DEFENCE chiefs have given a pay hike to thousands of pen pushers – while imposing a three-year squeeze on brave troops.
They have breached the government one per cent cap to boost the wage packets of desk-bound staff.
Official figures show 28,750 civil servants got a rise above the government imposed limit last year.
This is on top of similar increases enjoyed by 19,760 civilian staff last year and at least 17,000 in 2015.
But the move sparked fury last night with ministers accused of running a “divide and rule” regime.
Armed forces who put their lives in peril have seen their salaries frozen or caped at one per cent over the past three years.
Thousands of troops are surviving on tax credits and many have complained they have been forced to use food banks to feed their families.

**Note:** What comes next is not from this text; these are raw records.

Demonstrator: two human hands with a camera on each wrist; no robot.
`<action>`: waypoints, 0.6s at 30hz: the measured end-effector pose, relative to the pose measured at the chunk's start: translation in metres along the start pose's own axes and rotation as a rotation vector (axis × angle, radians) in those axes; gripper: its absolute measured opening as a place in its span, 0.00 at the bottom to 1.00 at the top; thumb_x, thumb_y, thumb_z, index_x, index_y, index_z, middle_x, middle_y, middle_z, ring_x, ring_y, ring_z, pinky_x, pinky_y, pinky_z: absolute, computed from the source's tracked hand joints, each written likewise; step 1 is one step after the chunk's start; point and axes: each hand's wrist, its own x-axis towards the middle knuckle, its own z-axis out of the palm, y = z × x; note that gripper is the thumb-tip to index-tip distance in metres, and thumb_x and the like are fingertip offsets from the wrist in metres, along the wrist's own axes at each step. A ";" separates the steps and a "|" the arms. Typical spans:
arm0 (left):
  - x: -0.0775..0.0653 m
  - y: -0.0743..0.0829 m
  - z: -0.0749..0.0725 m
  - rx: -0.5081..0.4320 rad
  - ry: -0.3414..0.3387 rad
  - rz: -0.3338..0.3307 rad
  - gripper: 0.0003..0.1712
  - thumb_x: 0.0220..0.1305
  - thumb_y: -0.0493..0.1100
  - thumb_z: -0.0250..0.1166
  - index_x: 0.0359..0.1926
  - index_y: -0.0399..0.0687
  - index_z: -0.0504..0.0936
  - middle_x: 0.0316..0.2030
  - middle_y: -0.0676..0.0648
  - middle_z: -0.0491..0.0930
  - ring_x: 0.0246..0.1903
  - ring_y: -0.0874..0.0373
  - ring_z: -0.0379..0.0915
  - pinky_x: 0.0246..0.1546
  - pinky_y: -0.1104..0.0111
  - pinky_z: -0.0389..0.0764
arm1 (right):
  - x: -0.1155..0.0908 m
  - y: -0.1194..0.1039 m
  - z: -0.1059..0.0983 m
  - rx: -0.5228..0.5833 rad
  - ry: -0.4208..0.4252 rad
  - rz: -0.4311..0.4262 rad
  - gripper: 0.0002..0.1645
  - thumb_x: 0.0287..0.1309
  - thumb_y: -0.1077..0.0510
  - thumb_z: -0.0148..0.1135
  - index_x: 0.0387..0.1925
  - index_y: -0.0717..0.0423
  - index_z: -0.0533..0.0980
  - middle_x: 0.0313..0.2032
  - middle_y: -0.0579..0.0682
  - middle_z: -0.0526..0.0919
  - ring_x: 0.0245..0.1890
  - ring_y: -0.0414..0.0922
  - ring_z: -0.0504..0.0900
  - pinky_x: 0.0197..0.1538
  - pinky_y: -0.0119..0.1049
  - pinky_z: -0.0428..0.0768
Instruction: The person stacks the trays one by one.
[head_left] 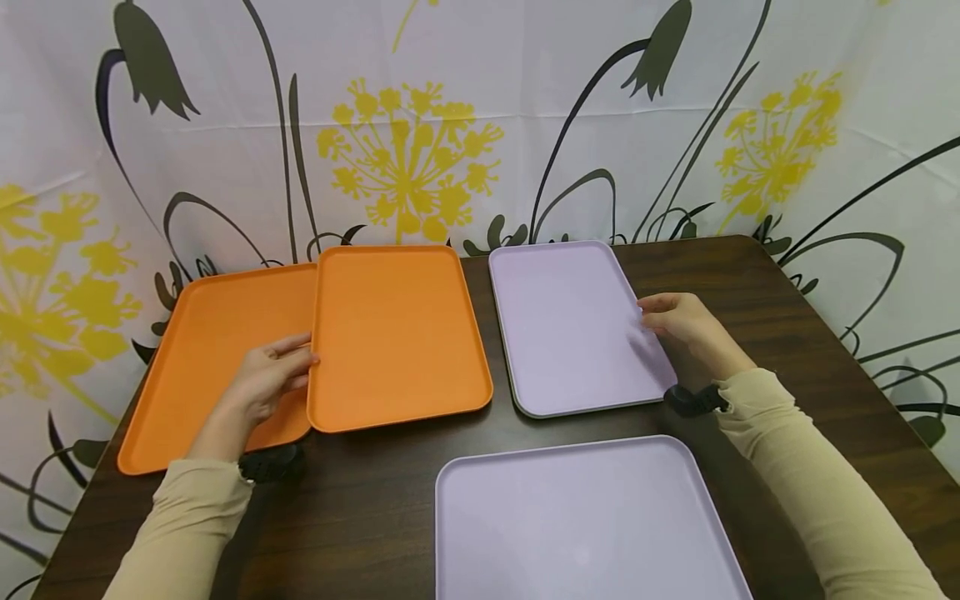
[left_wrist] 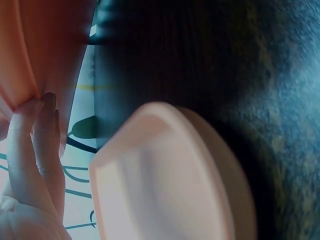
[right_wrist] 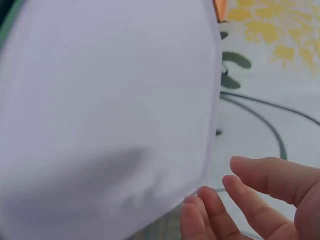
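Note:
My left hand pinches the left edge of an orange tray, which overlaps a second orange tray at the left. In the left wrist view, the fingers meet the rim of the held tray, and the other tray lies apart on the table. At the right edge of a lilac tray is my right hand. The right wrist view shows its fingertips at that tray's rim, the thumb apart from it. Whether those fingertips touch the rim I cannot tell.
Another lilac tray lies at the near side, cut off by the frame. A thin darker edge shows under the far lilac tray. All stand on a dark wooden table, with a flower-patterned curtain behind it.

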 end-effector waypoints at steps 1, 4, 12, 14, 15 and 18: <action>0.000 0.000 0.000 -0.011 0.001 0.000 0.43 0.67 0.38 0.59 0.73 0.34 0.44 0.27 0.68 0.81 0.24 0.73 0.80 0.26 0.79 0.82 | 0.001 -0.005 0.003 -0.003 0.002 0.000 0.29 0.63 0.61 0.55 0.63 0.72 0.66 0.59 0.68 0.72 0.34 0.26 0.73 0.46 0.22 0.78; -0.002 0.002 0.001 -0.040 0.005 0.003 0.44 0.66 0.38 0.59 0.73 0.34 0.43 0.27 0.67 0.82 0.24 0.72 0.80 0.26 0.79 0.83 | 0.004 -0.018 0.012 0.007 -0.005 -0.004 0.28 0.64 0.61 0.55 0.63 0.70 0.66 0.60 0.68 0.72 0.36 0.28 0.74 0.54 0.30 0.80; -0.007 0.006 0.004 -0.086 0.002 0.002 0.44 0.66 0.39 0.59 0.74 0.34 0.43 0.27 0.65 0.83 0.26 0.72 0.81 0.28 0.78 0.84 | 0.014 -0.048 0.045 0.094 -0.063 -0.044 0.27 0.64 0.64 0.53 0.63 0.70 0.66 0.61 0.68 0.71 0.57 0.52 0.74 0.64 0.45 0.75; -0.007 0.007 0.005 -0.099 -0.003 0.008 0.44 0.66 0.39 0.59 0.74 0.34 0.42 0.27 0.64 0.83 0.26 0.72 0.82 0.28 0.77 0.84 | 0.017 -0.053 0.053 0.123 -0.078 -0.054 0.27 0.64 0.65 0.53 0.64 0.70 0.65 0.61 0.68 0.71 0.59 0.55 0.73 0.65 0.47 0.74; -0.007 0.008 0.006 -0.106 -0.003 0.012 0.45 0.66 0.39 0.59 0.74 0.34 0.42 0.27 0.64 0.83 0.26 0.72 0.82 0.28 0.77 0.84 | 0.018 -0.056 0.057 0.134 -0.085 -0.061 0.27 0.64 0.65 0.53 0.64 0.70 0.65 0.61 0.68 0.71 0.59 0.54 0.73 0.64 0.47 0.74; -0.007 0.008 0.008 -0.118 -0.007 0.029 0.44 0.66 0.38 0.59 0.73 0.33 0.42 0.28 0.64 0.83 0.28 0.72 0.81 0.28 0.78 0.84 | 0.020 -0.063 0.070 0.174 -0.103 -0.074 0.28 0.64 0.66 0.53 0.64 0.70 0.64 0.60 0.69 0.71 0.52 0.47 0.77 0.62 0.44 0.77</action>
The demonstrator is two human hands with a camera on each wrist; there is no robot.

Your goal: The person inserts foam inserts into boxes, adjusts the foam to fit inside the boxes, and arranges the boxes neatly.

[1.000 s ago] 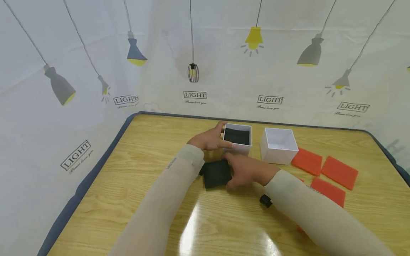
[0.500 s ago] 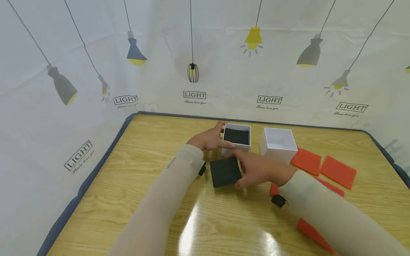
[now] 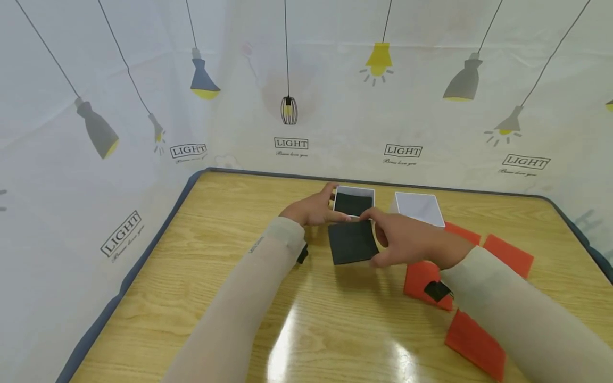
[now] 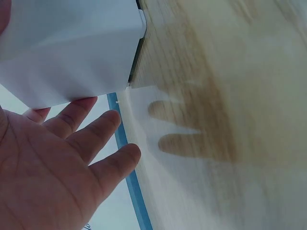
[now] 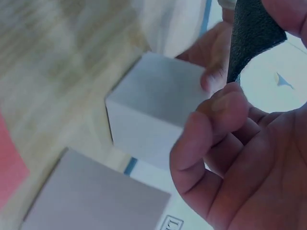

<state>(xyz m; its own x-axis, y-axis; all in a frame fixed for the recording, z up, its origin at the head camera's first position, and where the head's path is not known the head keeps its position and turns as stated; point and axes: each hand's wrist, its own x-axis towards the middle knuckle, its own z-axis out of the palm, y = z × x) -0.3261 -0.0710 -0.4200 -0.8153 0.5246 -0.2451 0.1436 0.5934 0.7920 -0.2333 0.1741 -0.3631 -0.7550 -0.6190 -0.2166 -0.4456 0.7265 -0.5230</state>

The military is also facing a series of defence cuts which could see the infantry brigades cut and the number of helicopter units reduced from five to four. Other cuts could also see the number of tanks and armoured personnel carrier slashed.
Labour blasted the rises last night and demanded all defence employees are treated the same.
Shadow Treasury Minister Jonny Reynolds said: “The Tories are trying to pursue a divide and rule approach with our public sector workers.
“It’s a disgrace that Philip Hammond won’t give a proper pay rise to our armed forces and other public sector workers.
“It is time the Tories ended the pay cap and if they won’t Labour will.”
The figures, which exclude senior civil servants and staff working in agencies, mean 70 per cent of MoD staff had a pay rise which breached government rules.
Separate figures show that the MoD has spent over £84 million on recruiting campaigns and a further £3.3 million on social media.
Trained soldiers currently earn £18,500 a year, almost £9,000 below the average UK salary.
Low pay, and cuts to overseas exercises, foreign postings and adventure training have all been cited by serving personnel as reasons why troops are leaving the armed forces.
Soldiers recently told the Armed Forces Pay Review body that they have been left feeling “undervalued “ as they face the “perfect storm” of below-inflation pay rises, tax hikes and increased rents.
They complained that that they were effectively getting a pay cut because of the rising cost of living and warned that they could leave the services.
An MOD spokesman said: “Pay settlements allow the flexibility for employees at the lower end of pay scales to receive more than a one per cent pay rise, as long as this is affordable within the overall one per cent pay agreement.”
Labour MP Kevan Jones, a former defence minister, added: “These figures expose as a sham the Tories’ claim of being on the side of our armed forces.”